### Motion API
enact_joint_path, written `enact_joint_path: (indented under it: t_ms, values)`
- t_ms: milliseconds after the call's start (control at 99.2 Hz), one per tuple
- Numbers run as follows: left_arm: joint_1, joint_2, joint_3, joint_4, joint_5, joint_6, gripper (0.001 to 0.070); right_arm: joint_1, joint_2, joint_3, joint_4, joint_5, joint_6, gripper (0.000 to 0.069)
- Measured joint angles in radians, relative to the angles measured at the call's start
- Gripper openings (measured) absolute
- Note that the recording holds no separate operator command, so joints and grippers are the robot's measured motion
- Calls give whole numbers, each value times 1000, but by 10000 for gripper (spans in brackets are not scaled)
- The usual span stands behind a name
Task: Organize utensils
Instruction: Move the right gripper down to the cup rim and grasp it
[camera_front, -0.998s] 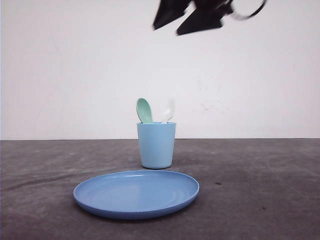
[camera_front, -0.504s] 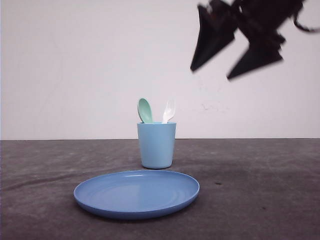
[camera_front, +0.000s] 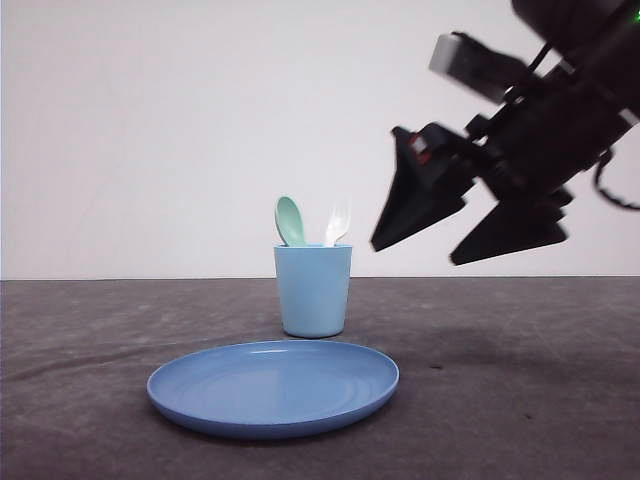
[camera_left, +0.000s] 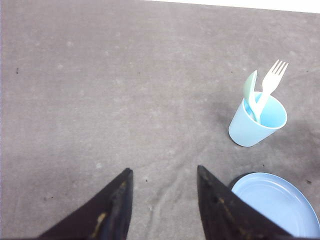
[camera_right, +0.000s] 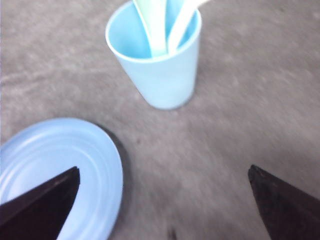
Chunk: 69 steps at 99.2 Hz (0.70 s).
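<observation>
A mint-green spoon and a white fork stand upright in a light blue cup in the middle of the table. They show again as the spoon and fork in the left wrist view, and as the spoon and fork in the right wrist view. My right gripper hangs open in the air to the right of the cup, empty, its jaws wide apart. My left gripper is open over bare table, holding nothing.
A round blue plate lies in front of the cup, also seen as the plate and the plate in the wrist views. The dark grey table ends at a white wall behind.
My right gripper has come down from the top of the front view and moved right, now level with the top of the cup. The cup, spoon and fork have stayed put.
</observation>
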<state>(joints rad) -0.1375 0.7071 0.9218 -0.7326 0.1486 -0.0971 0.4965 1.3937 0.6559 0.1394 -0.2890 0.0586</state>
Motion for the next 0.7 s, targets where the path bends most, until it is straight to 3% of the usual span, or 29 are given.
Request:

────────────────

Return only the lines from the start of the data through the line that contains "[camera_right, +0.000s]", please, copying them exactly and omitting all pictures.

### Motion API
enact_joint_path, written `enact_joint_path: (indented under it: t_ms, values)`
- t_ms: milliseconds after the call's start (control at 99.2 Hz), one per tuple
- Numbers run as follows: left_arm: joint_1, joint_2, joint_3, joint_4, joint_5, joint_6, gripper (0.001 to 0.070); right_arm: joint_1, joint_2, joint_3, joint_4, joint_5, joint_6, gripper (0.000 to 0.069)
- Measured joint angles in radians, relative to the angles measured at the call's start
- Gripper openings (measured) absolute
- Note that the recording holds no separate operator command, so joints and grippers are the robot's measured motion
- Calls give whole numbers, each value times 1000, but by 10000 for gripper (spans in brackets are not scaled)
- The usual span stands behind a name
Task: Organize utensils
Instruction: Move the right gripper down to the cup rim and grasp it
[camera_front, -0.998s] 
[camera_front, -0.504s] 
[camera_front, +0.000s] 
[camera_left, +0.000s] 
[camera_right, +0.000s] 

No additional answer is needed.